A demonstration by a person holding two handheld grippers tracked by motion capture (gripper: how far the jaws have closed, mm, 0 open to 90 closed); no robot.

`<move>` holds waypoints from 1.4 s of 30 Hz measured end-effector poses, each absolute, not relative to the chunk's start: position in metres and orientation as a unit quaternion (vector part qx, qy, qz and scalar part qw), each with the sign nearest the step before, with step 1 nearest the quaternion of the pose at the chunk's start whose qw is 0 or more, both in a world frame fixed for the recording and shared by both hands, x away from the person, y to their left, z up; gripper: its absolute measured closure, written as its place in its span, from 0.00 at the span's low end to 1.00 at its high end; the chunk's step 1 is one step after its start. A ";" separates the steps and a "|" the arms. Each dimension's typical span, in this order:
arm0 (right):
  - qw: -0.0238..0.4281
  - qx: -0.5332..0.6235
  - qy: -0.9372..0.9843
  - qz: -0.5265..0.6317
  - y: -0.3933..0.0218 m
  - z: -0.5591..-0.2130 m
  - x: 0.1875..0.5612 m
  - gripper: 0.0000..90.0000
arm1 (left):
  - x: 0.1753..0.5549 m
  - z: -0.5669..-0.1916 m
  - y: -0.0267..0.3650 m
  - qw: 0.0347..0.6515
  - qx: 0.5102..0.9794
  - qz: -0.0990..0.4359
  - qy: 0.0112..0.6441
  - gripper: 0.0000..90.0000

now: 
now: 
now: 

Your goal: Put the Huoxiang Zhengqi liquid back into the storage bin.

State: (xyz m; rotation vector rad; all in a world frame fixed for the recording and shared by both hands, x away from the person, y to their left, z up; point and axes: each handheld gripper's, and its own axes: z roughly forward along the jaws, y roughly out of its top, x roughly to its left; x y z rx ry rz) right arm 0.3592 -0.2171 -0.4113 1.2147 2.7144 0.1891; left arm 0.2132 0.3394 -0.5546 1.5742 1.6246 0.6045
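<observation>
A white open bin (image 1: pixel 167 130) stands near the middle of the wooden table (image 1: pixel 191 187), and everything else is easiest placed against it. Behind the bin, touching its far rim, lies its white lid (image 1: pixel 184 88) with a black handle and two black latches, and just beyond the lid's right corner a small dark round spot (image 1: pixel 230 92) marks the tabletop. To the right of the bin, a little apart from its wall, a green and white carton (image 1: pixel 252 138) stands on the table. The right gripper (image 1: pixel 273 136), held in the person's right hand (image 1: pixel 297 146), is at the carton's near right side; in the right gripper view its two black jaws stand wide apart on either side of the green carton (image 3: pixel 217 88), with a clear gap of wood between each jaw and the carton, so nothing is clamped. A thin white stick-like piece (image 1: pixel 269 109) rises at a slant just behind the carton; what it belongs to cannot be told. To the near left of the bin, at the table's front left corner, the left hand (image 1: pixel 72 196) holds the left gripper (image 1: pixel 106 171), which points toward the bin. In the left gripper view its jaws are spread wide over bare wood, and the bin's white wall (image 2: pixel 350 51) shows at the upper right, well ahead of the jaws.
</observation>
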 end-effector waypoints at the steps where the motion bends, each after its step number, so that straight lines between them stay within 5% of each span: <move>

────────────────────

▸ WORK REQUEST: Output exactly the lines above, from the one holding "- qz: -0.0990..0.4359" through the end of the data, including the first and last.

▸ EXERCISE RESPONSE:
  - qz: -0.0990..0.4359
  - qy: 0.0112..0.6441
  - gripper: 0.0000..90.0000

now: 
now: 
now: 

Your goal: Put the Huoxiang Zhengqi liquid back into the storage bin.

State: (xyz m; rotation vector rad; all in a world frame fixed for the recording and shared by both hands, x away from the person, y to their left, z up; point and axes: each handheld gripper's, and its own axes: z roughly forward along the jaws, y roughly out of its top, x roughly to its left; x y z rx ry rz) right arm 0.3592 -0.2171 -0.4113 1.2147 2.7144 0.1891; left arm 0.2132 0.3394 -0.5546 1.5742 1.6246 0.6045
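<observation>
A white open bin (image 1: pixel 167 130) stands near the middle of the wooden table (image 1: pixel 191 187), and everything else is easiest placed against it. Behind the bin, touching its far rim, lies its white lid (image 1: pixel 184 88) with a black handle and two black latches, and just beyond the lid's right corner a small dark round spot (image 1: pixel 230 92) marks the tabletop. To the right of the bin, a little apart from its wall, a green and white carton (image 1: pixel 252 138) stands on the table. The right gripper (image 1: pixel 273 136), held in the person's right hand (image 1: pixel 297 146), is at the carton's near right side; in the right gripper view its two black jaws stand wide apart on either side of the green carton (image 3: pixel 217 88), with a clear gap of wood between each jaw and the carton, so nothing is clamped. A thin white stick-like piece (image 1: pixel 269 109) rises at a slant just behind the carton; what it belongs to cannot be told. To the near left of the bin, at the table's front left corner, the left hand (image 1: pixel 72 196) holds the left gripper (image 1: pixel 106 171), which points toward the bin. In the left gripper view its jaws are spread wide over bare wood, and the bin's white wall (image 2: pixel 350 51) shows at the upper right, well ahead of the jaws.
</observation>
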 end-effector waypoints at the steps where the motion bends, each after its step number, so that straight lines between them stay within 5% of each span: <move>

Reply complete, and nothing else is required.